Q: Environmental sustainability is part of the Path to Prominence. What is UD doing to address this?

A: There are some immediate things we are doing and then plans for more of a long-term impact. John Byrne, one of our Nobel Laureates in this area, is doing a carbon footprint assessment now so we will have a clear idea of what we need to do to decrease our footprint. More immediately, we are enhancing recycling and doing things with the students from the moment they walk on campus. For example, we will have trayless dining halls, which ends up saving somewhere between 15-20 percent of waste.

Q: UD announced it will limit student loans. What was the reasoning behind this?

A: Costs can be overwhelming for some students, and we don’t want to turn away bright students because of a financial burden. One of our goals is accessibility. Starting in 2009-10, we will package financial aid so that student borrowing will not exceed an affordable level over four years for all in-state undergraduates, and we also will work to keep student loan amounts modest for out-of-state residents. We will do this by increasing the amounts of grants and work-study positions based on need.

Q: How do you address comments that UD is no longer a university for Delawareans because other schools have a higher percentage of in-state students?

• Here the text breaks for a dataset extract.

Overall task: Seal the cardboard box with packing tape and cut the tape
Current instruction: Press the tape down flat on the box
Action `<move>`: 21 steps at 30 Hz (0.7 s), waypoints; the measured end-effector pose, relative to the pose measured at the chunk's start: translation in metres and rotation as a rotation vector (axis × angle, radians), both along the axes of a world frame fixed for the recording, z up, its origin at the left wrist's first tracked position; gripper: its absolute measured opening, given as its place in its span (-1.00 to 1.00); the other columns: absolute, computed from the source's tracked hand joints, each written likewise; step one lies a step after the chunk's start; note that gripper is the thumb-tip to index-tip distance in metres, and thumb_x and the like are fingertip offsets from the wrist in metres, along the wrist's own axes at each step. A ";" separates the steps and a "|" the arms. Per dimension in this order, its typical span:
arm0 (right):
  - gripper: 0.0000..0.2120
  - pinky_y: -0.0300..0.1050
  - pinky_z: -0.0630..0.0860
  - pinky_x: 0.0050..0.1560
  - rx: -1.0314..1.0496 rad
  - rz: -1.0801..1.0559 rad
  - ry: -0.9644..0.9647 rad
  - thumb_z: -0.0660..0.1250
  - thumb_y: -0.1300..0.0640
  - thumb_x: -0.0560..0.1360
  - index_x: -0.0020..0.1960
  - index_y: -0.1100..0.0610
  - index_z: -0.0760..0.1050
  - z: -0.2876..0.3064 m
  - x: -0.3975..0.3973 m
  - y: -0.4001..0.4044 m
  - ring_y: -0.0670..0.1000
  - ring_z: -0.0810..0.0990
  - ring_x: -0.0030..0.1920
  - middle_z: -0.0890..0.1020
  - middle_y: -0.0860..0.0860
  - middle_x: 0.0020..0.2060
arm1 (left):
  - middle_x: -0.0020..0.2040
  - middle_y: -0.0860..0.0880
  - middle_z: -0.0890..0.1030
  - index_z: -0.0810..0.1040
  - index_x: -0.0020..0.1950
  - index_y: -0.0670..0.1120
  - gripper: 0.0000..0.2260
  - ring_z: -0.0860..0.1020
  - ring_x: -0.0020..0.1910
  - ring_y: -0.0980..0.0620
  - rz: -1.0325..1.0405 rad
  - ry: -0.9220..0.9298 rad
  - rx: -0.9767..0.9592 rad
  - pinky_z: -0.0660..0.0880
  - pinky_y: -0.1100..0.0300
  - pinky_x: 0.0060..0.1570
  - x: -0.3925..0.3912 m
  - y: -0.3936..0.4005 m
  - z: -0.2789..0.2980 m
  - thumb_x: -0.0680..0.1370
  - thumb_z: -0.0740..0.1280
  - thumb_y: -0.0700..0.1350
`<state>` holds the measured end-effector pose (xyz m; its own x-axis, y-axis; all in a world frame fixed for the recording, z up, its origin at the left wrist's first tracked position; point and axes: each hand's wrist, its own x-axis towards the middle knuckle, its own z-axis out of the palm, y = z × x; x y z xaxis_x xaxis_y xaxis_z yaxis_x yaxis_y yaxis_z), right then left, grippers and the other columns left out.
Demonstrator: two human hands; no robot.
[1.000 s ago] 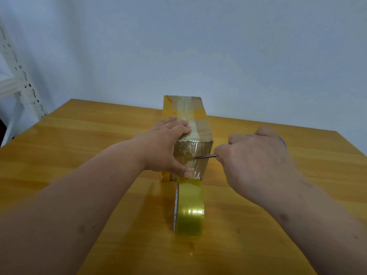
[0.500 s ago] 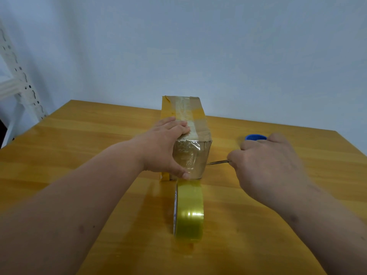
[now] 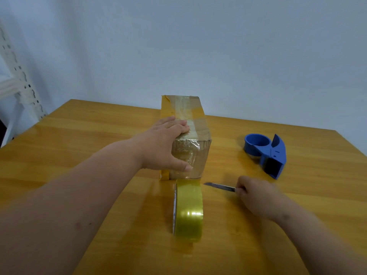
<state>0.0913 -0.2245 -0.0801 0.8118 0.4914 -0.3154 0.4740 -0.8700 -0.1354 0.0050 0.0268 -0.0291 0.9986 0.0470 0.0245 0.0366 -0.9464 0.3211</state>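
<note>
A cardboard box (image 3: 200, 124) stands lengthwise in the middle of the wooden table, with clear tape along its top and down its near end. My left hand (image 3: 162, 147) grips the box's near left corner, fingers on the top and thumb on the near face. A yellowish tape roll (image 3: 188, 209) stands on edge right in front of the box, touching its base. My right hand (image 3: 256, 197) holds a knife (image 3: 219, 186) low over the table, to the right of the roll; the blade points left at the foot of the box.
A blue tape dispenser (image 3: 266, 153) lies on the table (image 3: 79, 147) to the right of the box. A white perforated shelf post (image 3: 21, 84) stands beyond the table's left edge. A plain wall is behind.
My right hand has pulled the knife away from the box's near face, down and to the right, uncovering the blue dispenser. The left hand stays on the box.
</note>
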 end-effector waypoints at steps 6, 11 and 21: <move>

A: The answer is very simple. We accept 62 percent of all Delawareans who apply to our four-year program. For those who are not yet ready, 28 percent go into our two-year program. That means 90 percent of Delawareans who apply get into one of those programs. Why is our percentage of in-state students lower than some other state schools? We only have 783,000 people in Delaware, and the number of Delaware seniors in high school has not changed much at all over the past decades. The state’s population growth is at the retiree age. If you go back 20 years, you’ll see that UD has almost tripled in size, but there are only so many in-state students in Delaware. The growth has been with out-of-state students. Had that not happened, the University would be much smaller and more narrowly focused.

Q: How do you respond to rumors about plans to found a law and/or medical school?

A: They are not rumors. There is a plan to build a law school, but we will do it right by first building faculty expertise in core areas like corporate law, intellectual property law and environmental law. We are in the process of forming a UD Law Institute and plan to launch it in July 2009. As for a medical school, we don’t have a desire to own a medical school. We have a strong partnership with Thomas Jefferson University that we will continue to enhance.

Q: Can you describe the future of athletics at UD?

A: To put it in broader context, one of the attitudes we have to keep reinforcing—and it’s in the strategic plan—is excellence in everything we do. That applies to athletics, too. They are important because they challenge young people to do well and teach leadership skills. We’ve recently completed an athletics and recreation services strategic plan that will help provide solutions to short- and long-term needs of our recreation services, including club and intramural sports, and intercollegiate athletics.